→ **Goal of the exercise**
In the listing, find every line that has the string "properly" and copy it.

-------------------------

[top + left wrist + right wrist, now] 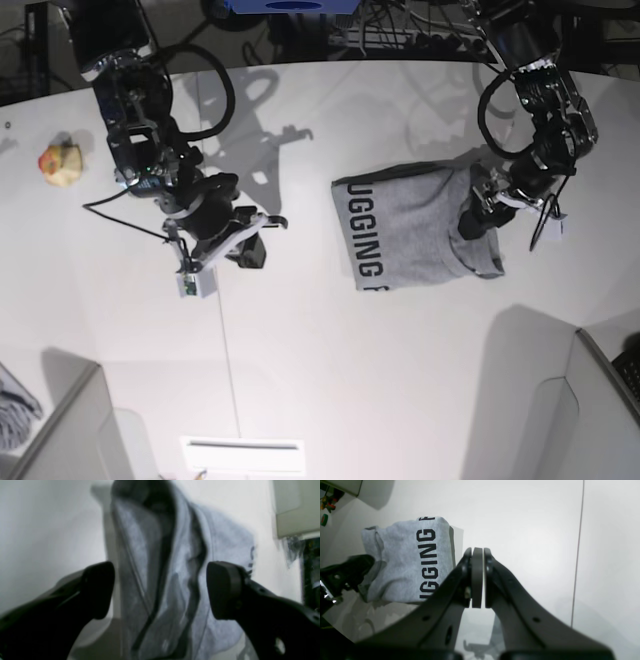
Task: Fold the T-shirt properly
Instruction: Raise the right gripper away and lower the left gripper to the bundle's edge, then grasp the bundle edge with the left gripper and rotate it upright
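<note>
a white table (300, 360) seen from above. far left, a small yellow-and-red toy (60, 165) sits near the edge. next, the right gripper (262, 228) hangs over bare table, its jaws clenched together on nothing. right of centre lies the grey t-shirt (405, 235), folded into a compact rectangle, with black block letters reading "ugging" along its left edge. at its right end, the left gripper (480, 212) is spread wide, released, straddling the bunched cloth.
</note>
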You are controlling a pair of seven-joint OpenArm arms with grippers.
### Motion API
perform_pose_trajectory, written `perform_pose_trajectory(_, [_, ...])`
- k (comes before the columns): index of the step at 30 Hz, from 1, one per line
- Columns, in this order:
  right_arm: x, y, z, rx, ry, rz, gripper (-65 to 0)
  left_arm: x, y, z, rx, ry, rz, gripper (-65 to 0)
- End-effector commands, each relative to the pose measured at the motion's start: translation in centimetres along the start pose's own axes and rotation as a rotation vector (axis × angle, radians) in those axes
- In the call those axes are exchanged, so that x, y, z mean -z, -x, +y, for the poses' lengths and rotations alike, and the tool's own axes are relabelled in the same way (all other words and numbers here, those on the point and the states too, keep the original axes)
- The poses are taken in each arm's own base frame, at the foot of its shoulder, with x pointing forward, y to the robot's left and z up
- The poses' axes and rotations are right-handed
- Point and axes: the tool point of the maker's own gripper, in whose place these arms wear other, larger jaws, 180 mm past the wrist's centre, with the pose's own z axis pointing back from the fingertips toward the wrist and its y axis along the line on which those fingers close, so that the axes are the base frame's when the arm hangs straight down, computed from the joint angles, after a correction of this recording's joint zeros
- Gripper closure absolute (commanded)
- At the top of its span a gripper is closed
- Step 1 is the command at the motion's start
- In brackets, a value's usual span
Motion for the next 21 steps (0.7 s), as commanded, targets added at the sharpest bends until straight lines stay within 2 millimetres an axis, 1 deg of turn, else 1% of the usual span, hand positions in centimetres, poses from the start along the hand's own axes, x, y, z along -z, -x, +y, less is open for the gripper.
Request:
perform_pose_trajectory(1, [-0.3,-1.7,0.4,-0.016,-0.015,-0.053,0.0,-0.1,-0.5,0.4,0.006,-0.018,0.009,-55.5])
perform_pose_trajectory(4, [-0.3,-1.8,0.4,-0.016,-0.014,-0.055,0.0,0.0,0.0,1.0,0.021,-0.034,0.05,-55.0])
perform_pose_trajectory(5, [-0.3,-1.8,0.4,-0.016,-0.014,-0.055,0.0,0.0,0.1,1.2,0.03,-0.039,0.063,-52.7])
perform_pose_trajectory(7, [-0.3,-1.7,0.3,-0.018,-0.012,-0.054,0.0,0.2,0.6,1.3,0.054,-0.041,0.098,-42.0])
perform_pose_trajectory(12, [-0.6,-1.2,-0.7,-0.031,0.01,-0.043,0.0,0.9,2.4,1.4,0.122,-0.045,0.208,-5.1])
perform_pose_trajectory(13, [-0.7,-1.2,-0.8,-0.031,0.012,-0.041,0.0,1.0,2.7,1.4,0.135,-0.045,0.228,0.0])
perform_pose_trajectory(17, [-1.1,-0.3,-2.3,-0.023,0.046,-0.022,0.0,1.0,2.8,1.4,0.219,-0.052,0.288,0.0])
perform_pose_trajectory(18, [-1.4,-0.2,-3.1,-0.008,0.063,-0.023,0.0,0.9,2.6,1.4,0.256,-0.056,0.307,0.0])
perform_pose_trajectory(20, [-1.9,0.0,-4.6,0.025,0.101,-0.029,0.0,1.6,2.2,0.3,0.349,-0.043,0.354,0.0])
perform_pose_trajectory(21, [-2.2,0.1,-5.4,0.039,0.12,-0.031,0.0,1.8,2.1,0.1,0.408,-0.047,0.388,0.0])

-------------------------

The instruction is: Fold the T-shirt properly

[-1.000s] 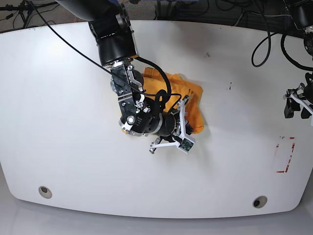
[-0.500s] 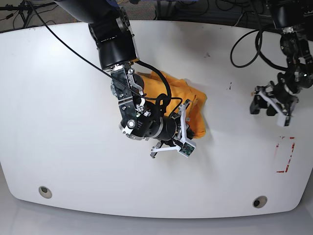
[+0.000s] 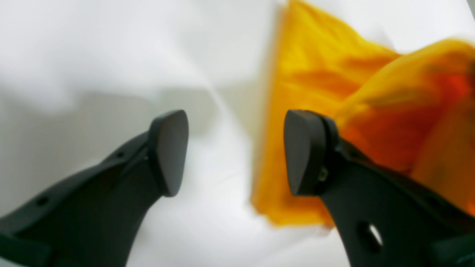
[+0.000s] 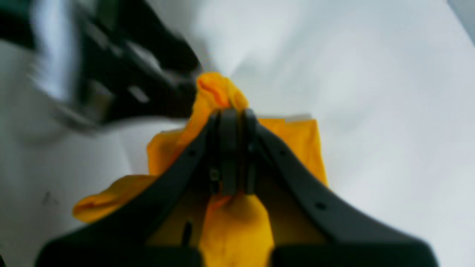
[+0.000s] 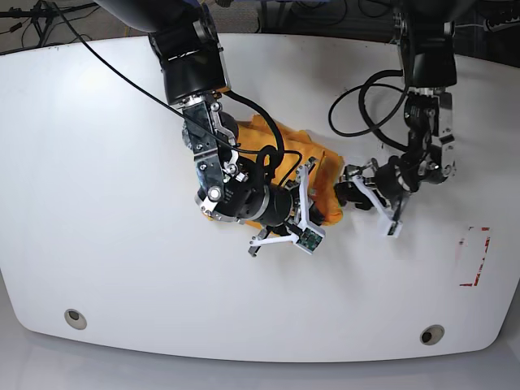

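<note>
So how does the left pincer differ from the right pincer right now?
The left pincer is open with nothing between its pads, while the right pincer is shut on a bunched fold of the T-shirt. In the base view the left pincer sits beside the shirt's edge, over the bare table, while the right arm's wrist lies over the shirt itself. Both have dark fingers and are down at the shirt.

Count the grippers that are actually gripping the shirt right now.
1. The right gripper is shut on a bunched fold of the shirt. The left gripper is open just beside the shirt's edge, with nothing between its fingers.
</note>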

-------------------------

→ **Your solution**
Task: Fold the T-shirt properly
The instruction is: Fold the T-shirt properly

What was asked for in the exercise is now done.